_DIRECTIONS FOR THIS TASK:_ Every entry below has to appear again in your reply, word for word, but no picture may.
━━━ RECORDS FOR PROCESSING ━━━
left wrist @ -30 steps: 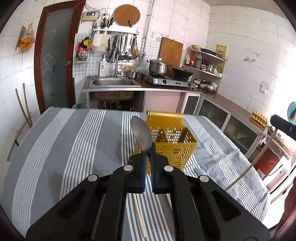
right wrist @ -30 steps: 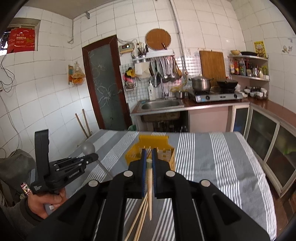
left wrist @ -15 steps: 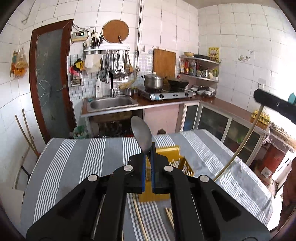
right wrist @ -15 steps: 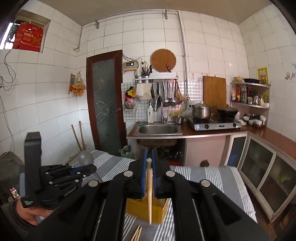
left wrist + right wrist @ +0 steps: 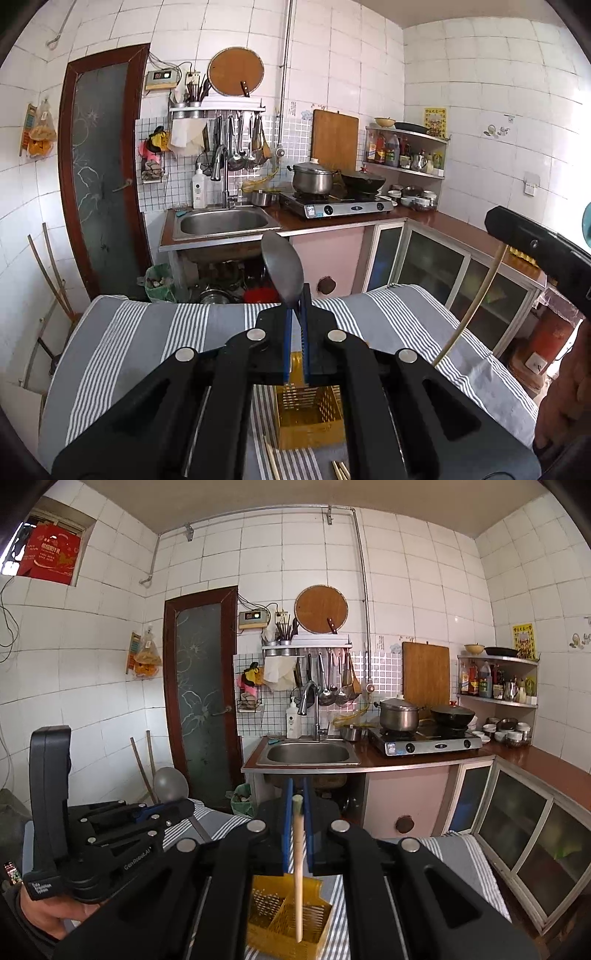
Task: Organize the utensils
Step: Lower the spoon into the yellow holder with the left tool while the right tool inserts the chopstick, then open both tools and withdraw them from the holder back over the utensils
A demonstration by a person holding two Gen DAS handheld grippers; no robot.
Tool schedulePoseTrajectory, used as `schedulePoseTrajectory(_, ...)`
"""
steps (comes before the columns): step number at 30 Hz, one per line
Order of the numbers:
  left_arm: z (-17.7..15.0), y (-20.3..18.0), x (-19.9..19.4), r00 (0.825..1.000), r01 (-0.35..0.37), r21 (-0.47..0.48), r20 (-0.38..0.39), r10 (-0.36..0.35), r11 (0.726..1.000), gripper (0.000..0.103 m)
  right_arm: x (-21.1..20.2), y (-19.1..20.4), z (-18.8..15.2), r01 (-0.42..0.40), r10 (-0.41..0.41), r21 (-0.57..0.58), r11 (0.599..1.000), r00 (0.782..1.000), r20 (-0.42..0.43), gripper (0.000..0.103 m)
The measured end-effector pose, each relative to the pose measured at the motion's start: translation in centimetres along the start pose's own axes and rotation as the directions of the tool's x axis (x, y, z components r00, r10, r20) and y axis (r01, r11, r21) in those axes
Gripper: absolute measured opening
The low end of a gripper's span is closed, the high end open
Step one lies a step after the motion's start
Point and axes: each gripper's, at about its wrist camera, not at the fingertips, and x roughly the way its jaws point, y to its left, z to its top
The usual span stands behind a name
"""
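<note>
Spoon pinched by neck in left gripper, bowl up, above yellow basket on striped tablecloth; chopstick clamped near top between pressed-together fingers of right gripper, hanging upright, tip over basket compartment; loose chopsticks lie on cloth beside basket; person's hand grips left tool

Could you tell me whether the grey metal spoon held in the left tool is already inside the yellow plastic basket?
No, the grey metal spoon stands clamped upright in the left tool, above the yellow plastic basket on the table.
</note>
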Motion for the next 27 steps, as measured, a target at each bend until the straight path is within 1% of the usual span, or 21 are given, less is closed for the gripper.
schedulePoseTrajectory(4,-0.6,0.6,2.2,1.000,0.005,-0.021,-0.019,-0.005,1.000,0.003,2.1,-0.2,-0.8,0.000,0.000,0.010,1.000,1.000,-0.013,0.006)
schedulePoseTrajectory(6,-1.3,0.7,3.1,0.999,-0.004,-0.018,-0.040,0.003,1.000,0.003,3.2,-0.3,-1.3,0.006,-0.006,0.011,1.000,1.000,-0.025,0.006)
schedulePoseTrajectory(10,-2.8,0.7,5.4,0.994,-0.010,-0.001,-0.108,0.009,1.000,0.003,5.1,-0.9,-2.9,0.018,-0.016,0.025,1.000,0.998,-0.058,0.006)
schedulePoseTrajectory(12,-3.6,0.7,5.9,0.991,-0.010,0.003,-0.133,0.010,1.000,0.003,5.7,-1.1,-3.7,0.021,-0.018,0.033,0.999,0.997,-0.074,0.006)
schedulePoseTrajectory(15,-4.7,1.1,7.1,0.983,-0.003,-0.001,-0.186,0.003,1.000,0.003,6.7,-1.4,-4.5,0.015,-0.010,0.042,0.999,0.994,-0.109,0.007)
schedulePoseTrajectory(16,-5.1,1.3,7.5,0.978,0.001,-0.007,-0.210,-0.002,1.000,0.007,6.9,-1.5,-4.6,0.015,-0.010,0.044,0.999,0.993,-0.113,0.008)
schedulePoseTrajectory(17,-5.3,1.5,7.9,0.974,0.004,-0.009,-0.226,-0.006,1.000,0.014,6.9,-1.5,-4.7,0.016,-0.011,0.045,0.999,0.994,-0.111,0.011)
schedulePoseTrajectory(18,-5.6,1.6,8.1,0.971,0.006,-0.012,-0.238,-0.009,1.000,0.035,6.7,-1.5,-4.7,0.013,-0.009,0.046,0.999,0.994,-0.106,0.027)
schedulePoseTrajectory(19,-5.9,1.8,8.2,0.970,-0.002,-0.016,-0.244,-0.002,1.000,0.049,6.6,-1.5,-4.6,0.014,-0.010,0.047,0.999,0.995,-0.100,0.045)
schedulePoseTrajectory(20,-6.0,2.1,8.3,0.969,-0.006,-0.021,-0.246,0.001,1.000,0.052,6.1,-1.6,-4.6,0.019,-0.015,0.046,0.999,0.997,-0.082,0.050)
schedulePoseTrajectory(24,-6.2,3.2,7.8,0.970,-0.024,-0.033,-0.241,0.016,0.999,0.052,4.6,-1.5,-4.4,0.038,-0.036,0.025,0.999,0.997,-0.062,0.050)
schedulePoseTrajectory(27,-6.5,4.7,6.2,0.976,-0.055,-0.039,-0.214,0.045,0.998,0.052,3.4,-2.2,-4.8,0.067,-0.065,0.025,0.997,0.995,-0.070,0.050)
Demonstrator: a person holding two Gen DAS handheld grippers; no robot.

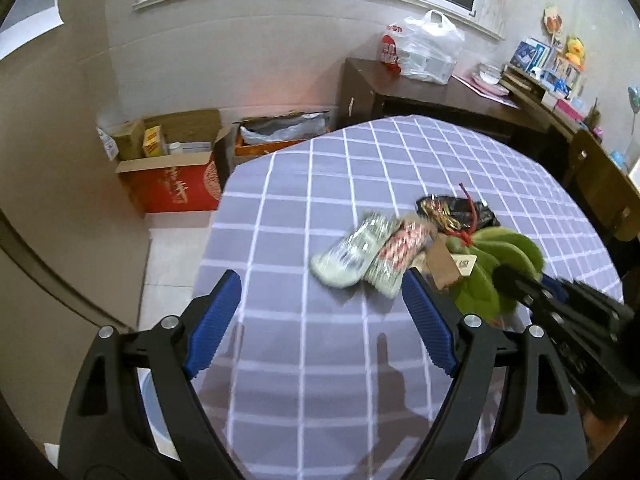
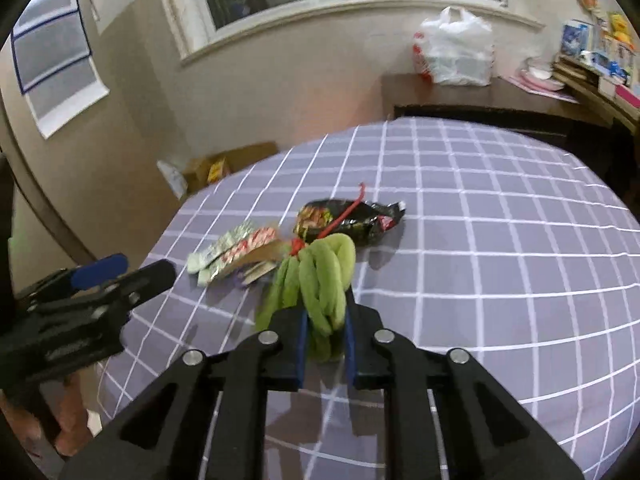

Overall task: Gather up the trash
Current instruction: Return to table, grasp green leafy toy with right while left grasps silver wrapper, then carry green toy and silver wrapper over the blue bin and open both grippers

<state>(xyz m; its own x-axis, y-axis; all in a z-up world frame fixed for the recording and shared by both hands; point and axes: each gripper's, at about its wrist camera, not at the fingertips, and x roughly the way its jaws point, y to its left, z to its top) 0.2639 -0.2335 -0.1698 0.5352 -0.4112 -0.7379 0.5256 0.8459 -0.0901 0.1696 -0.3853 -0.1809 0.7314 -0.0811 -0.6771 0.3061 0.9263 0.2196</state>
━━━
_OUTPUT FOR THIS TASK:_
left wrist @ -30 steps: 
right wrist @ -30 steps: 
left wrist @ -15 steps: 
right wrist @ -15 steps: 
left wrist + right wrist @ +0 steps: 
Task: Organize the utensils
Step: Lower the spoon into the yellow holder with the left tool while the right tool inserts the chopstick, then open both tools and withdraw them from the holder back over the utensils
A demonstration by a person holding two Gen DAS handheld grippers; no robot.
Tool schedulePoseTrajectory, used as `schedulePoseTrajectory(_, ...)`
"""
steps (comes before the columns): step number at 30 Hz, one per line
Order of the numbers:
  left_arm: z (-17.7..15.0), y (-20.3..18.0), x (-19.9..19.4), r00 (0.825..1.000), r01 (-0.35..0.37), r21 (-0.47..0.48), r20 (-0.38..0.39), r10 (-0.36..0.35), r11 (0.726..1.000), gripper (0.000..0.103 m)
  right_arm: x (-21.1..20.2), y (-19.1..20.4), z (-18.8..15.2), r01 (-0.42..0.40), r10 (-0.41..0.41), r21 (-0.57..0.58), r11 (0.599..1.000), r00 (0.782..1.000), r20 (-0.42..0.43), gripper (0.000..0.103 m)
The measured end-effector pose, each relative to the pose measured at the motion's start: translation in centimetres along the start pose's own axes and rotation as the directions of the tool's x axis (x, y, z components r00, r10, r20) and y axis (r01, r11, r21) in those axes
Gripper: absolute measured opening
The low end of a gripper's span is closed, the high end open
Step one lies a step after the motion's start
Point and axes: each gripper's, at about its wrist camera, not at the fingertips, and x roughly the way its jaws point, y to its left, z to its top
The usual span stands behind a name
"""
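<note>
Spoon pinched by neck in left gripper, bowl up, above yellow basket on striped tablecloth; chopstick clamped near top between pressed-together fingers of right gripper, hanging upright, tip over basket compartment; loose chopsticks lie on cloth beside basket; person's hand grips left tool

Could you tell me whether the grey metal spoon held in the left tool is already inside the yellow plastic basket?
No, the grey metal spoon stands clamped upright in the left tool, above the yellow plastic basket on the table.
</note>
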Motion for the next 27 steps, as measured, a target at each bend until the straight path is within 1% of the usual span, or 21 are given, less is closed for the gripper.
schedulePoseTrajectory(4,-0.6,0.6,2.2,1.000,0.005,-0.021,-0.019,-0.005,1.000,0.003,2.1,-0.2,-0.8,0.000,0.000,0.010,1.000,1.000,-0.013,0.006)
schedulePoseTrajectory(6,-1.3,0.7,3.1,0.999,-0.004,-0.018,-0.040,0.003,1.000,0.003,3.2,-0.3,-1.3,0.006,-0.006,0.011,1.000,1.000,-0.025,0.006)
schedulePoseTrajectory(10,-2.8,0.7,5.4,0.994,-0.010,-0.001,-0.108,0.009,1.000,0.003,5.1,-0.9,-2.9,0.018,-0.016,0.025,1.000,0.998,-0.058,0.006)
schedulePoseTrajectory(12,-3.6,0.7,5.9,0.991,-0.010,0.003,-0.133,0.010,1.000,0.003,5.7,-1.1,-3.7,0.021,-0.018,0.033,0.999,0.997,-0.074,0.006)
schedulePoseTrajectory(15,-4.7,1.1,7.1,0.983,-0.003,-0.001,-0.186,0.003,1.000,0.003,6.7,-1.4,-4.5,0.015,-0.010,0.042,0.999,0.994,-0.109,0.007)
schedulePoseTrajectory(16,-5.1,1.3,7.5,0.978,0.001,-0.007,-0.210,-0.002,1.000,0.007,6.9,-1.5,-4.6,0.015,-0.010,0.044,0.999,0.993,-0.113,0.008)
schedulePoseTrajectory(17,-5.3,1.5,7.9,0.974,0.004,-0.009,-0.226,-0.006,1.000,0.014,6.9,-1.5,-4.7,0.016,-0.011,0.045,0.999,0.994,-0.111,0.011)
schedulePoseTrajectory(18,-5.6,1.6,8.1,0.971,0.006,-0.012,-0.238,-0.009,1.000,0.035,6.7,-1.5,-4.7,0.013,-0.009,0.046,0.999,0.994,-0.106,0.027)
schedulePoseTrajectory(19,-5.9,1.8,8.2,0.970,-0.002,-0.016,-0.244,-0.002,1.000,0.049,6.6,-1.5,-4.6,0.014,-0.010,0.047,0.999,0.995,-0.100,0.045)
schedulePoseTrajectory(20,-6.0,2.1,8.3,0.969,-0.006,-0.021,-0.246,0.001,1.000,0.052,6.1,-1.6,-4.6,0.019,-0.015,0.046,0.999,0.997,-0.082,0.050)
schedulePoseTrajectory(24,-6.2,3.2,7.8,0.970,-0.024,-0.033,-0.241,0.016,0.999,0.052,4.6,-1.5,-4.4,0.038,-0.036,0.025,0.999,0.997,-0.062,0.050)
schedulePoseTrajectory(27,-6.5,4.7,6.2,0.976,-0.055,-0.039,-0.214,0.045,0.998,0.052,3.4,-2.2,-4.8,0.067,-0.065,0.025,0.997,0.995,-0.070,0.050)
Demonstrator: a person holding two Gen DAS handheld grippers; no robot.


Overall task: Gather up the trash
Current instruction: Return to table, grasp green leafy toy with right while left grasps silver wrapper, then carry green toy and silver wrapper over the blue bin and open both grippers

<state>(xyz m; its own x-axis, y-axis; all in a z-up world frame fixed for the recording and shared by both hands; point and axes: each gripper's, at about its wrist camera, not at the fingertips, and x roughly the way its jaws point, y to its left, z to its top) 0.2639 -0.2335 -0.1698 0.5352 -0.4112 -0.7379 0.5256 0.8459 -0.0901 0.1696 -0.3853 -0.1809 0.7314 -0.0811 -0.6771 0.3061 0.9263 0.2196</state>

Work on this exercise is finished.